*Action item*. What's needed is the listing below, repeated word for word with no pictures.
___ Exercise data
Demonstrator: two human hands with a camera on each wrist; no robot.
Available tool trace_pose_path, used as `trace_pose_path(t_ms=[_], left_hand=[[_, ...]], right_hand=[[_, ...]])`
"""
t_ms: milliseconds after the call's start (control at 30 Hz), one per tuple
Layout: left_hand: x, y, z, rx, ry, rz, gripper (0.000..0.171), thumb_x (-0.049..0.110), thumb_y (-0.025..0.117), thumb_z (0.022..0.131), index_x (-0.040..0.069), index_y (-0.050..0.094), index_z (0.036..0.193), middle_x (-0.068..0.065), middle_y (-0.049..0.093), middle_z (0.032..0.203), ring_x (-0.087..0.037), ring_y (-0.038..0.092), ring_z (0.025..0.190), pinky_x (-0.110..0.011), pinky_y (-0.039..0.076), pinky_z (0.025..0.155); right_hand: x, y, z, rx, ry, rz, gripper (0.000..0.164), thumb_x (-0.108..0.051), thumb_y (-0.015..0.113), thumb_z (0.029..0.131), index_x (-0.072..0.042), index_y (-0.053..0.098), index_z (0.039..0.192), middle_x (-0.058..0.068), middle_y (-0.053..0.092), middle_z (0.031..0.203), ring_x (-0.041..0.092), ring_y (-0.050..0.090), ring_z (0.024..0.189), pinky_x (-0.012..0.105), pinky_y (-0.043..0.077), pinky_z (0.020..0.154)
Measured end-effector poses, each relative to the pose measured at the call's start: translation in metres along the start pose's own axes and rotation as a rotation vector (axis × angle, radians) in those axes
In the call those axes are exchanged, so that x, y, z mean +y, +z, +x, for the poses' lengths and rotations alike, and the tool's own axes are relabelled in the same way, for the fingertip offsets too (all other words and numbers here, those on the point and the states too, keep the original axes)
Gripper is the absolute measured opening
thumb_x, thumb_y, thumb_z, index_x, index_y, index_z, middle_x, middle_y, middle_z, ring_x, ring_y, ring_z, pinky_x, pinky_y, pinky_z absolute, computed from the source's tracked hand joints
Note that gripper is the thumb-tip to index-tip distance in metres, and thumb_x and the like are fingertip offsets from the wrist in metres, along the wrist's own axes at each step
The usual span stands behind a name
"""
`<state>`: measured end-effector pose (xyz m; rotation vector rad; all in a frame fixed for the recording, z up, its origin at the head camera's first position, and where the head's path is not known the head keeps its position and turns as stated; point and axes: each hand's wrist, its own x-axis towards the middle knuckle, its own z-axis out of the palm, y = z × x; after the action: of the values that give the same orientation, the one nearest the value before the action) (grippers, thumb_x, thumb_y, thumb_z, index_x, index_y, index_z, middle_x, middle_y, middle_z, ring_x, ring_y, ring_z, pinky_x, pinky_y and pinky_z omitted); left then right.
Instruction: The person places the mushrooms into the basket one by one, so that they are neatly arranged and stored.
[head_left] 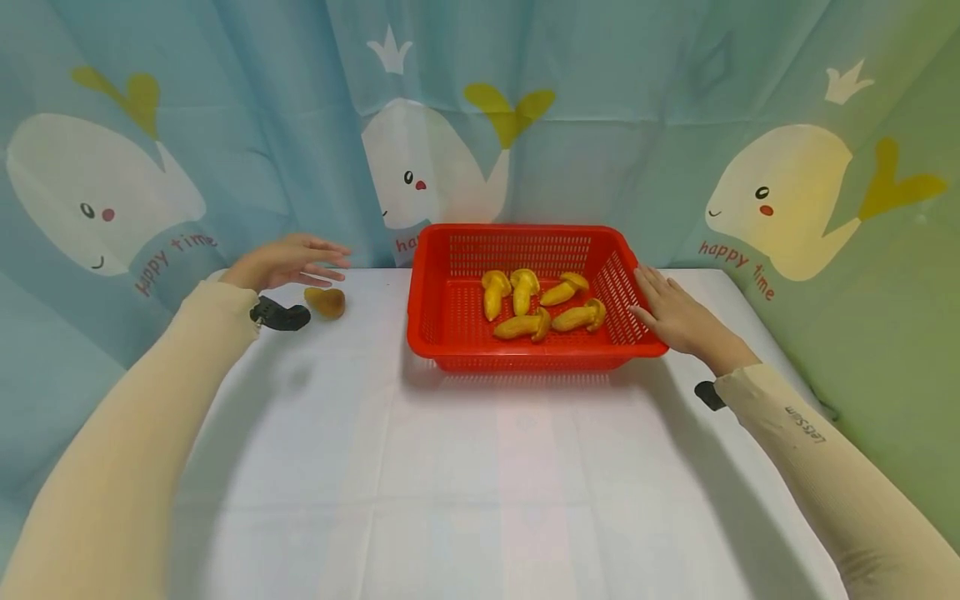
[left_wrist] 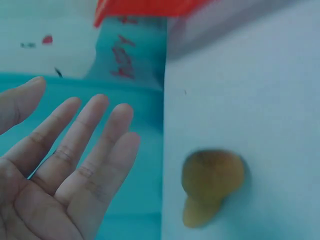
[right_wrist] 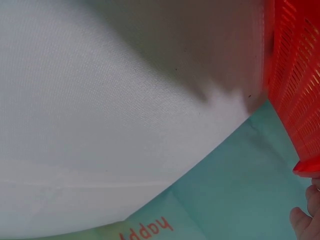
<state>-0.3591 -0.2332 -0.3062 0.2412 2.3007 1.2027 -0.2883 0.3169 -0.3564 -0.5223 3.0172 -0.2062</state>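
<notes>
A red plastic basket [head_left: 536,363] stands at the back of the table with several yellow mushrooms [head_left: 522,323] lying inside. My right hand [head_left: 678,317] is at the basket's right rim, its fingers stretched along the outer side. In the right wrist view only a few fingertips [right_wrist: 300,220] show, right beside the red rim. To the left of the basket, my left hand [head_left: 288,262] hovers with spread, loosely bent fingers and nothing in it. Just below that hand, a mushroom with a brownish cap [left_wrist: 212,172] lies on the white tabletop.
A white cloth [head_left: 450,467] covers the table. Behind it hangs a blue-green curtain [head_left: 615,183] printed with white whales, reaching down to the table's back edge and along both sides. A black wrist device [head_left: 281,315] hangs under the left sleeve.
</notes>
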Motion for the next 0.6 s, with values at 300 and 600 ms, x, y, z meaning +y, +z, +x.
trace_pose_path(t_ms=[300, 600], left_hand=[[-0.028, -0.012, -0.001, 0.021, 0.001, -0.022, 0.062, 0.031, 0.042, 0.101, -0.001, 0.019, 0.148, -0.02, 0.029, 0.152, -0.023, 0.051, 0.126, -0.046, 0.031, 0.113], [-0.048, -0.015, 0.009, 0.093, -0.022, -0.055, 0.066, 0.034, 0.044, 0.099, -0.003, 0.018, 0.148, -0.024, 0.025, 0.152, -0.035, 0.038, 0.134, -0.048, 0.026, 0.116]], right_hand=[[0.001, 0.001, 0.0, -0.002, 0.001, 0.003, 0.07, -0.033, 0.038, 0.1, 0.003, 0.004, 0.149, 0.026, 0.006, 0.156, 0.041, 0.005, 0.144, 0.057, 0.006, 0.117], [0.002, 0.002, 0.001, -0.002, 0.003, 0.01, 0.071, -0.035, 0.037, 0.1, 0.003, 0.003, 0.149, 0.025, 0.005, 0.156, 0.041, 0.005, 0.144, 0.056, 0.006, 0.117]])
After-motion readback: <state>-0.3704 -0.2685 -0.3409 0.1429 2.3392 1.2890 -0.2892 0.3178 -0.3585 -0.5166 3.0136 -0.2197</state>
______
*Solution below*.
Demonstrator: two human hands with a camera on each wrist; no robot.
Available tool trace_pose_path, used as `trace_pose_path(t_ms=[_], left_hand=[[_, ...]], right_hand=[[_, ...]])`
"""
t_ms: milliseconds after the call's start (control at 30 Hz), one per tuple
Layout: left_hand: x, y, z, rx, ry, rz, gripper (0.000..0.171), thumb_x (-0.049..0.110), thumb_y (-0.025..0.117), thumb_z (0.022..0.131), index_x (-0.040..0.069), index_y (-0.050..0.094), index_z (0.036..0.193), middle_x (-0.068..0.065), middle_y (-0.049..0.093), middle_z (0.032..0.203), ring_x (-0.087..0.037), ring_y (-0.038..0.092), ring_z (0.025..0.190), pinky_x (-0.110..0.011), pinky_y (-0.039..0.076), pinky_z (0.025..0.155); right_hand: x, y, z, rx, ry, rz, gripper (0.000..0.164), thumb_x (-0.108..0.051), thumb_y (-0.015..0.113), thumb_z (0.029..0.131), index_x (-0.072..0.042), index_y (-0.053..0.098), index_z (0.039..0.192), middle_x (-0.058..0.068), middle_y (-0.053..0.092), middle_z (0.031..0.203), ring_x (-0.041..0.092), ring_y (-0.050..0.090), ring_z (0.024..0.189), pinky_x (-0.012..0.105), pinky_y (-0.043..0.077), pinky_z (0.020..0.154)
Measured end-effector poses, each relative to the pose measured at the call's start: translation in metres along the start pose's own axes and rotation as a rotation vector (axis × angle, radians) in those axes
In the call those axes are exchanged, so that x, y, z mean +y, +z, +x, for the poses' lengths and rotations alike, and the tool's own axes are relabelled in the same way, for the fingertip offsets too (all other words and numbers here, those on the point and the states too, keep the original axes)
Gripper is the absolute measured opening
thumb_x, thumb_y, thumb_z, index_x, index_y, index_z, middle_x, middle_y, middle_z, ring_x, ring_y, ring_z, pinky_x, pinky_y, pinky_z absolute, computed from the source's tracked hand joints
Note that gripper is the thumb-tip to index-tip distance in metres, and thumb_x and the like are fingertip offsets from the wrist in metres, along the wrist's own axes at each step
The usual span stands behind a name
"""
`<state>`: measured end-effector pose (xyz m; rotation vector rad; all in a frame fixed for the recording, z up, its origin at the head camera's first position, and where the head's path is not known the head keeps its position and turns as stated; point and axes: each hand's wrist, its own x-axis towards the middle knuckle, its own z-axis out of the palm, y = z × x; after the action: of the values that give the same orientation, the one nearest the value before the action) (grippers, thumb_x, thumb_y, thumb_z, index_x, index_y, index_z, middle_x, middle_y, middle_z, ring_x, ring_y, ring_z, pinky_x, pinky_y and pinky_z omitted); left then right.
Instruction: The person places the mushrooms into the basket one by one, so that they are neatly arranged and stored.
[head_left] 
[left_wrist] 
[right_wrist] 
<state>-0.3591 -0.2332 -0.3062 0.2412 2.3007 1.2027 -0.2883 0.3169 -0.3564 -0.5223 3.0172 -0.2062</state>
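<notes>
A red plastic basket [head_left: 536,363] stands at the back of the table with several yellow mushrooms [head_left: 522,323] lying inside. My right hand [head_left: 678,317] is at the basket's right rim, its fingers stretched along the outer side. In the right wrist view only a few fingertips [right_wrist: 300,220] show, right beside the red rim. To the left of the basket, my left hand [head_left: 288,262] hovers with spread, loosely bent fingers and nothing in it. Just below that hand, a mushroom with a brownish cap [left_wrist: 212,172] lies on the white tabletop.
A white cloth [head_left: 450,467] covers the table. Behind it hangs a blue-green curtain [head_left: 615,183] printed with white whales, reaching down to the table's back edge and along both sides. A black wrist device [head_left: 281,315] hangs under the left sleeve.
</notes>
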Motion for the next 0.6 s, with values at 300 and 600 ms, x, y, z meaning +y, +z, +x.
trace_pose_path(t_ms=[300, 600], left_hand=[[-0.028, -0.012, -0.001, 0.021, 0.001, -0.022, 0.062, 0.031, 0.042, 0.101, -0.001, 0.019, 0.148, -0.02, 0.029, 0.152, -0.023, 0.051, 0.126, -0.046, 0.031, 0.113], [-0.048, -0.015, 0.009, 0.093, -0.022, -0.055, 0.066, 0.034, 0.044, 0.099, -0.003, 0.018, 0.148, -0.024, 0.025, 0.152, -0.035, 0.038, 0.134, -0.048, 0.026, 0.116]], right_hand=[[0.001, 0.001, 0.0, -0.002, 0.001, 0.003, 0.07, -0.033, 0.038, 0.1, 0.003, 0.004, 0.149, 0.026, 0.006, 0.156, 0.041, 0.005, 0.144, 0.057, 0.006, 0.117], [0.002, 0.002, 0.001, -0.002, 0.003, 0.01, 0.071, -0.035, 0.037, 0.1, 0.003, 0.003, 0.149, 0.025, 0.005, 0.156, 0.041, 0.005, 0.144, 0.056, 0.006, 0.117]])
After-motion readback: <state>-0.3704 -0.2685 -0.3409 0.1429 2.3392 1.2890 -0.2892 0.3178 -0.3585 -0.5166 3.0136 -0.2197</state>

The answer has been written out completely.